STOCKWATCH.ID (JAKARTA) –– PT Barito Pacific Tbk (BRPT) meneken perjanjian fasilitas kredit berjangka dan fasilitas forex line dengan PT Bank Rakyat Indonesia (Persero) Tbk (BBRI) pada Kamis, 21 Agustus 2025.
Perjanjian itu dituangkan dalam dua akta, yakni Akta Perjanjian Fasilitas Kredit Berjangka (Term Loan Facility) Nomor 60 dan Akta Perjanjian Fasilitas Forex Line Nomor 61. Keduanya dibuat di hadapan notaris Maia Mukti, S.H., LL.M, di Jakarta.
Berdasarkan kesepakatan, Barito Pacific memperoleh fasilitas kredit berjangka dengan plafon maksimal US$252.754.500. Perusahaan juga mendapat fasilitas forex line dengan jumlah yang sama, yakni US$252.754.500. Total fasilitas yang diterima mencapai US$505.509.000. Bila dikonversi dengan asumsi kurs Rp16.000 per dolar AS, total pinjaman ini setara dengan Rp8,088 triliun.
Direktur dan Sekretaris Perusahaan Barito Pacific, David Kosasih, menyampaikan seluruh dana dari fasilitas kredit akan digunakan untuk mendukung kebutuhan operasional perseroan. Dana itu juga akan dipakai untuk melunasi utang lama berdasarkan Facility Agreement for a Term Loan/Standby Letter of Credit Facility tanggal 5 Agustus 2020.
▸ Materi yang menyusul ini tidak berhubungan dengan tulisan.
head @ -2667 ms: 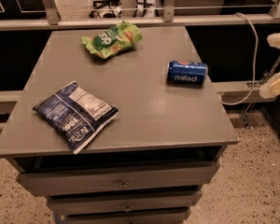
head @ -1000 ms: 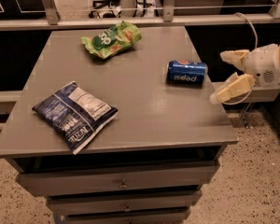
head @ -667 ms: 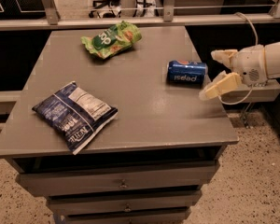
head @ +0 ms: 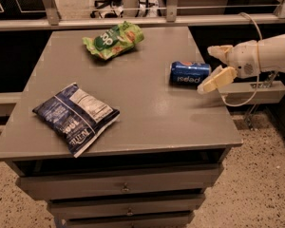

“Seluruh dana yang diperoleh dari Perjanjian Kredit akan dipergunakan sepenuhnya oleh Perseroan untuk mendukung operasional secara umum, termasuk untuk melakukan pelunasan atas utang Perseroan,” ujar David dalam keterbukaan informasi, Jumat (22/8/2025).
Sementara itu, dana dari fasilitas forex line akan digunakan untuk keperluan lindung nilai pada transaksi derivatif berbentuk Interest Rate Swap (IRS).
David menegaskan transaksi tersebut bukan merupakan transaksi afiliasi maupun transaksi yang mengandung benturan kepentingan sebagaimana diatur dalam POJK No. 42/POJK.04/2020. Selain itu, transaksi ini juga tidak tergolong sebagai transaksi material sesuai POJK No. 17/POJK.04/2020.
Dengan tambahan pendanaan dari BRI, kondisi keuangan dan aspek pembiayaan Barito Pacific dinilai semakin kuat untuk mendukung keberlanjutan usaha di masa depan.
“Dengan diperolehnya pinjaman dari BRI berdasarkan Perjanjian Kredit dan Perjanjian Forex Line, maka akan meningkatkan kemampuan finansial dan aspek pendanaan bagi Perseroan dalam menjalankan usaha ke depannya,” kata David.